(Stored items from a collection)
[Start of Attachment]

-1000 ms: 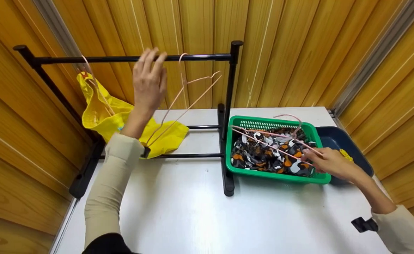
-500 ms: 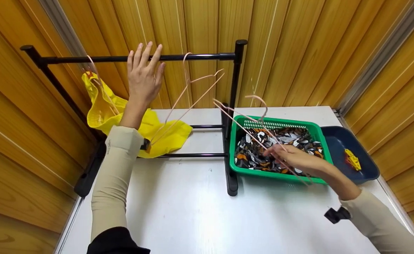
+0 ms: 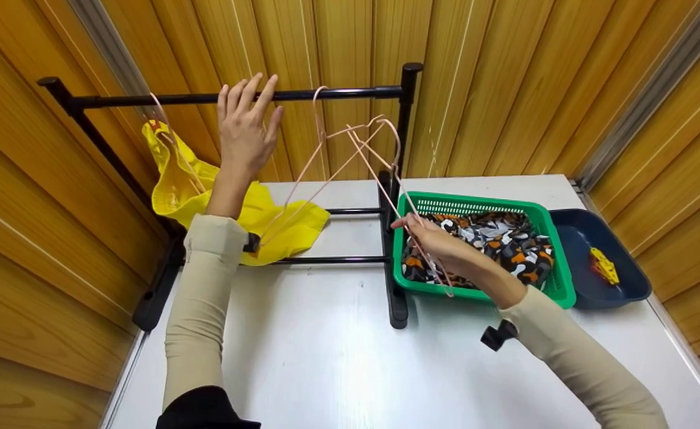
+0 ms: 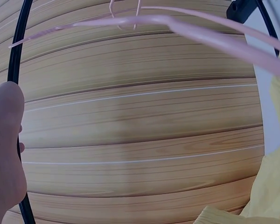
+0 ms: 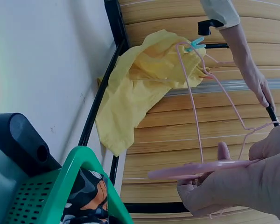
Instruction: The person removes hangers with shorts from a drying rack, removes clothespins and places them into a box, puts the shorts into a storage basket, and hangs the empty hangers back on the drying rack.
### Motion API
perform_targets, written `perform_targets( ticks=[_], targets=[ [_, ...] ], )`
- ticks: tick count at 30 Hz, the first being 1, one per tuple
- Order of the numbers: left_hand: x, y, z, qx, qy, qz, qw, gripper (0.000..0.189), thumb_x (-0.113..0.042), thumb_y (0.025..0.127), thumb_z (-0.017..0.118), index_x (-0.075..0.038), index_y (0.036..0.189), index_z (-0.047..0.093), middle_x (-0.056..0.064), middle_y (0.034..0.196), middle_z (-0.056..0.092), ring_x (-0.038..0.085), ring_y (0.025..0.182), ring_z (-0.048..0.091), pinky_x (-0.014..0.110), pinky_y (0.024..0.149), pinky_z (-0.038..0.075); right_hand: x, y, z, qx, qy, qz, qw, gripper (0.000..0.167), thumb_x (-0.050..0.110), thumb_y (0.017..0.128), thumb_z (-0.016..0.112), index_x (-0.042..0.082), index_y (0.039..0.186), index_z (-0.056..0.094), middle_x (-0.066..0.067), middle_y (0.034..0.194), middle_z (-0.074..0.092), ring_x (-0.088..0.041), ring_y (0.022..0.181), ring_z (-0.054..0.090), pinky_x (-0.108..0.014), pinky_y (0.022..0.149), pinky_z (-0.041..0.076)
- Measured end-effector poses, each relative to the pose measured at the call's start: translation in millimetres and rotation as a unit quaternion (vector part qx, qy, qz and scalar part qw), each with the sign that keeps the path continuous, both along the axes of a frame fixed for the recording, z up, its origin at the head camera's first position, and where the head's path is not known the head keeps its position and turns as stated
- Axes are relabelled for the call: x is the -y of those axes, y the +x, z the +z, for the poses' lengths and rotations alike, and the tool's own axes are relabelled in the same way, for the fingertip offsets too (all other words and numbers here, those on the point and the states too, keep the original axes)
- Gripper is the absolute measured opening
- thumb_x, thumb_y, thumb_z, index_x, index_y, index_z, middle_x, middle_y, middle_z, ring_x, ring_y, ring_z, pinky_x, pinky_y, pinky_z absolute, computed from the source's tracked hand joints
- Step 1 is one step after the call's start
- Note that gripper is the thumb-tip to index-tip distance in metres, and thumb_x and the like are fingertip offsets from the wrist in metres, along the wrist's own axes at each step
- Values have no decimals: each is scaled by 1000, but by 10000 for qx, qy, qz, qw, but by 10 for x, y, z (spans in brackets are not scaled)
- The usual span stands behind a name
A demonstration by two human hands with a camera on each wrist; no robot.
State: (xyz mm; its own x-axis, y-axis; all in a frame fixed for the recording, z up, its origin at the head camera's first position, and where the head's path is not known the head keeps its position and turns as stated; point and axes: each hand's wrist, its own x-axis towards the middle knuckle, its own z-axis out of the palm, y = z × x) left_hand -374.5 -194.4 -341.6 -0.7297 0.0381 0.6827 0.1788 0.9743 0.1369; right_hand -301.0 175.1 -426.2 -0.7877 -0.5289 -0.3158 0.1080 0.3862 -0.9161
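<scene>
My left hand [image 3: 244,128] lies on the black rack's top bar [image 3: 350,93], its fingers mostly straight and spread over it. Low over the green basket's left side, my right hand [image 3: 445,247] pinches a pink clothes hanger [image 3: 398,146] by its wire, hook upward. Another pink hanger [image 3: 315,112] hangs bare from the bar, right of my left hand; the two overlap in the head view. Further left, a yellow garment [image 3: 293,235] hangs from a third hanger, partly hidden by my left forearm. The right wrist view shows a teal clothespin [image 5: 196,44] on it.
The green basket [image 3: 481,199] holds a black, orange and white patterned cloth [image 3: 499,238]. To its right stands a dark blue tray [image 3: 630,292] with yellow clothespins [image 3: 604,266]. Wood-look walls [image 3: 505,71] enclose the white table [image 3: 326,357].
My right hand has carried its hanger left from the basket's right side, and the hanger has tilted up with its hook rising toward the bar. My left hand has settled onto the bar.
</scene>
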Motion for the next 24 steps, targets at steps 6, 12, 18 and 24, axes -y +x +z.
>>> perform_targets(
  ticks=[6, 12, 18, 24],
  targets=[
    [-5, -4, -6, 95, -111, 39, 9999, 54, -51, 110, 31, -30, 160, 35, 5, 163, 41, 30, 150, 33, 50, 129, 8, 20, 53, -54, -76, 200, -48, 9998, 52, 37, 113, 21, 8, 146, 47, -6, 110, 42, -19, 94, 46, -29, 82, 40],
    [14, 2, 14, 126, -237, 163, 9995, 55, -51, 109, 32, -31, 161, 32, 5, 163, 40, 30, 151, 32, 50, 129, 8, -9, 265, -31, 195, -122, -456, 9987, 51, 39, 113, 23, 7, 143, 48, 0, 89, 39, -13, 75, 38, -26, 70, 35],
    [7, 1, 21, 124, -225, 146, 9996, 55, -51, 109, 33, -31, 161, 32, 5, 163, 39, 30, 151, 32, 49, 129, 7, 17, 336, 0, 418, -448, -942, 9937, 49, 41, 112, 21, 10, 141, 46, 0, 93, 37, -14, 80, 39, -28, 71, 33],
    [-7, 0, -19, 67, -219, 123, 9997, 55, -51, 109, 34, -30, 160, 34, 6, 161, 41, 30, 149, 33, 49, 129, 9, 176, 131, 15, 416, -487, -1103, 9918, 51, 43, 112, 20, 11, 146, 41, -3, 103, 36, -16, 89, 39, -27, 74, 33]
  ],
)
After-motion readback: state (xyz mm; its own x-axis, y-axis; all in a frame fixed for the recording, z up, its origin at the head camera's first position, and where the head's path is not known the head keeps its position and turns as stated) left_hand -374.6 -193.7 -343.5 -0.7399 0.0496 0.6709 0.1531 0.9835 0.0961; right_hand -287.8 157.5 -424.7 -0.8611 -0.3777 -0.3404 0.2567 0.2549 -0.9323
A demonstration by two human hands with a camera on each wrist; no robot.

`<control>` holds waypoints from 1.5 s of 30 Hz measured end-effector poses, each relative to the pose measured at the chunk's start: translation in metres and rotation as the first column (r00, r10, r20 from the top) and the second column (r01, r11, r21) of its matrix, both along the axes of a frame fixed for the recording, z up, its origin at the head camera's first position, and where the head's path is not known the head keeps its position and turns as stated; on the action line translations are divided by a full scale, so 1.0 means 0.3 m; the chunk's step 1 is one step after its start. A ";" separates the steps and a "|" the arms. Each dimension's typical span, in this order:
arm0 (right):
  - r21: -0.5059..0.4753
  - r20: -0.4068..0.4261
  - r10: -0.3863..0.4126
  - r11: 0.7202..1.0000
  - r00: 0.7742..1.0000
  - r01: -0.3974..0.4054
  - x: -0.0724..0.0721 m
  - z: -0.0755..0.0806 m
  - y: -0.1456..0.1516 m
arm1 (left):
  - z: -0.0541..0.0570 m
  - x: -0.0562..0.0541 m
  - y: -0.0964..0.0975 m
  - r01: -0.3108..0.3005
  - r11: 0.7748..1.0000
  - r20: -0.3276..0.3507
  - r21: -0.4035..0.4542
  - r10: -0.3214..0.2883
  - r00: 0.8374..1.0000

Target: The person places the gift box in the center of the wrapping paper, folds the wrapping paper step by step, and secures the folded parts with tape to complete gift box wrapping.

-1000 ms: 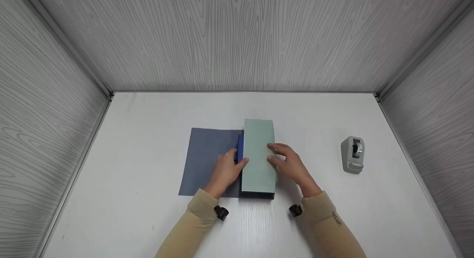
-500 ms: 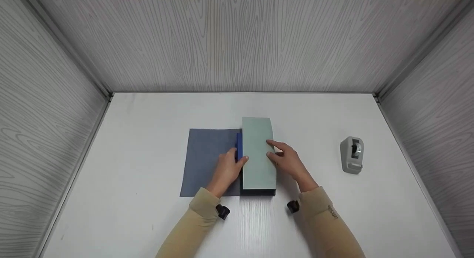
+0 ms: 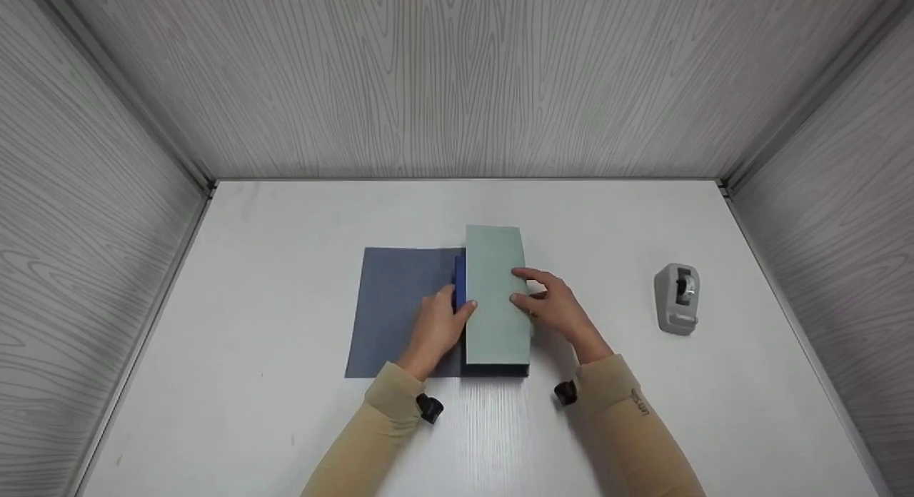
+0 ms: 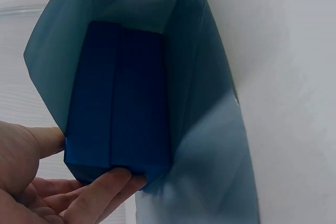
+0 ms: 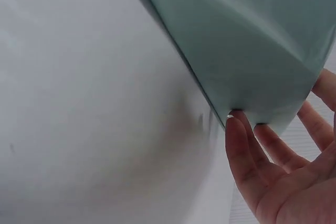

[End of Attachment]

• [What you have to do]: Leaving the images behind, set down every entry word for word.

• [Answer box]:
-1000 ms: 
-500 ms: 
+0 ms: 
+0 ms: 
+0 ms: 
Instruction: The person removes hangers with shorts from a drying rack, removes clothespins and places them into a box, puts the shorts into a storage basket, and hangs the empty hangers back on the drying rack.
### Motion API
perform_targets, written `perform_targets( ticks=[_], targets=[ [_, ...] ], )`
- ticks: tick count at 30 Hz, the first being 1, one per tuple
- Order of the numbers: left_hand: x, y, z, qx, qy, qz, qw, gripper (0.000..0.189), thumb_x (-0.113..0.042), thumb_y (0.025..0.127), thumb_z (-0.017..0.118), index_x (-0.075..0.038), index_y (0.036..0.189), index_z (-0.047..0.093), middle_x (-0.056..0.064), middle_y (0.034..0.196), middle_z (-0.056..0.092), ring_x (-0.038..0.085), ring_y (0.025..0.182), ring_z (-0.048..0.091), pinky_x (-0.014..0.110), pinky_y (0.024..0.149), pinky_z (-0.038..0.075); right_hand: x, y, z, qx, qy, qz, qw, gripper (0.000..0.167), thumb_x (-0.050..0.110), thumb_y (0.017..0.128), thumb_z (-0.016..0.112), index_x (-0.042..0.082), index_y (0.039..0.186), index_z (-0.056..0.094), middle_x (-0.066..0.067), middle_y (0.034..0.194), middle_z (-0.074..0.092), ring_x (-0.088..0.041), ring_y (0.022..0.181), ring_z (-0.054..0.090), pinky_x (-0.108..0.014), pinky_y (0.022..0.149), pinky_z (-0.041..0.076)
- Measured end-effector poses, each relative to the pose measured at the call's start: translation in millimetres and rotation as a unit quaternion (vector part qx, qy, qz and scalar part qw), each with the sign that keeps the path continuous, both along the axes of a frame fixed for the recording, z up, its origin at the head camera's first position, and where the head's path is not known the head keeps its position and turns as stated
- Axes are relabelled for the call: x is the -y of those axes, y the +x, z the +z, for the poses' lengths and rotations alike, and the tool's own axes are relabelled in the same way, for the fingertip offsets too (all other words and numbers here, those on the point and the states too, keep the original axes)
- Gripper is the absolute measured opening
- thumb_x, thumb_y, thumb_z, index_x, index_y, index_z, middle_x, middle_y, middle_z, ring_x, ring_y, ring_z, pinky_x, pinky_y, pinky_z absolute, computed from the source's tracked hand joints
- Step 1 is one step after the call's start
- Note that gripper is the thumb-tip to index-tip distance in metres, and thumb_x and the like are fingertip offsets from the wrist in metres, along the wrist's own axes at each step
- Values have no decimals: each is scaled by 1000, but by 10000 for qx, qy, qz, qw, but by 10 for x, y, z (spans in brackets are not scaled)
- The usual span stands behind a name
A demonstration by two human hands with a camera on each wrist; no robot.
State: (xyz mm; its own x-axis, y-axis; all in a frame fixed for the recording, z up, its origin at the head camera's first position, and where the head's path is not known the head keeps its position and turns as stated; point and axes: each hand's wrist, its own x-axis towards the middle knuckle, its own z-axis out of the palm, y = z × x) left_hand -374.5 -194.4 -341.6 -0.7297 0.0381 0.6827 0.1788 0.9743 0.1369; right_hand -301.0 175.1 -426.2 -0.7877 -0.5289 -0.3158 0.1080 0.3862 -0.9161
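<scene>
My left hand [image 3: 244,128] lies on the black rack's top bar [image 3: 350,93], its fingers mostly straight and spread over it. Low over the green basket's left side, my right hand [image 3: 445,247] pinches a pink clothes hanger [image 3: 398,146] by its wire, hook upward. Another pink hanger [image 3: 315,112] hangs bare from the bar, right of my left hand; the two overlap in the head view. Further left, a yellow garment [image 3: 293,235] hangs from a third hanger, partly hidden by my left forearm. The right wrist view shows a teal clothespin [image 5: 196,44] on it.
The green basket [image 3: 481,199] holds a black, orange and white patterned cloth [image 3: 499,238]. To its right stands a dark blue tray [image 3: 630,292] with yellow clothespins [image 3: 604,266]. Wood-look walls [image 3: 505,71] enclose the white table [image 3: 326,357].
My right hand has carried its hanger left from the basket's right side, and the hanger has tilted up with its hook rising toward the bar. My left hand has settled onto the bar.
</scene>
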Motion for the next 24 steps, targets at steps 6, 12, 18 and 24, axes -y +x +z.
>>> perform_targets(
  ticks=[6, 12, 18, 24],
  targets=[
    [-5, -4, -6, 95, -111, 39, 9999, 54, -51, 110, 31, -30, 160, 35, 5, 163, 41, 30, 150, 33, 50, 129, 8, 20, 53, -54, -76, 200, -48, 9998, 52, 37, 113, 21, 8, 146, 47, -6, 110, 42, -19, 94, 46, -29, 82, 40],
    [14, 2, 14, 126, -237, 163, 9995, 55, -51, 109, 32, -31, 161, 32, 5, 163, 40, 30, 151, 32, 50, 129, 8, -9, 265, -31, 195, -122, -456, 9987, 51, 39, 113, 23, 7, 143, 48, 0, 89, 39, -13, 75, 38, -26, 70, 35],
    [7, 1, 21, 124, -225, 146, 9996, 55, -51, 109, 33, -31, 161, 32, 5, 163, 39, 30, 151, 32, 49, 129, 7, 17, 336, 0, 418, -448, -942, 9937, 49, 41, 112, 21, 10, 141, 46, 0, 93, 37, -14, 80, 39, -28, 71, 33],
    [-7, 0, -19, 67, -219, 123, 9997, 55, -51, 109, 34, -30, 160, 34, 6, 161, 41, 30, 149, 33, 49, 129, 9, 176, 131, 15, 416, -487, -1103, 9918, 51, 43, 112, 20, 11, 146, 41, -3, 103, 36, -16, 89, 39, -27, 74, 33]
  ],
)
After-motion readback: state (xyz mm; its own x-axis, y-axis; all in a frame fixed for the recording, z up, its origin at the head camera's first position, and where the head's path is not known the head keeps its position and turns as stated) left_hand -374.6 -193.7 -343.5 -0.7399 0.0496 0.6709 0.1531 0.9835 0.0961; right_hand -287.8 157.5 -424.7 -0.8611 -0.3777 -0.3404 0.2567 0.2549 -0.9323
A demonstration by two human hands with a camera on each wrist; no robot.

`<control>` holds waypoints from 1.5 s of 30 Hz measured end-effector poses, each relative to the pose measured at the chunk's start: translation in metres and rotation as the first column (r00, r10, r20 from the top) and the second column (r01, r11, r21) of its matrix, both along the axes of a frame fixed for the recording, z up, its origin at the head camera's first position, and where the head's path is not known the head keeps its position and turns as stated; on the action line translations are divided by a full scale, so 1.0 means 0.3 m; the chunk's step 1 is one step after its start. A ";" separates the steps and a "|" the arms. Each dimension's typical span, in this order:
arm0 (right):
  - r21: -0.5059..0.4753
  - r20: -0.4068..0.4261
  - r10: -0.3863..0.4126
  - r11: 0.7202..1.0000
  - r00: 0.7742..1.0000
  - r01: -0.3974..0.4054
  - x: -0.0724..0.0721 m
  - z: -0.0755..0.0806 m
  - y: -0.1456..0.1516 m
arm1 (left):
  - z: -0.0541..0.0570 m
  - x: -0.0562..0.0541 m
  - y: -0.0964..0.0975 m
  - r01: -0.3108..0.3005
  - r11: 0.7748..1.0000
  - r20: -0.3276..0.3507
  - r21: -0.4035..0.4542
  - r10: -0.3214..0.2883
  - r00: 0.8374..1.0000

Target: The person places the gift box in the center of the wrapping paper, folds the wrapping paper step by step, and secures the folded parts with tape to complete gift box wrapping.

-1000 ms: 
-500 ms: 
+0 ms: 
+0 ms: 
+0 ms: 

The exercise requires nothing else.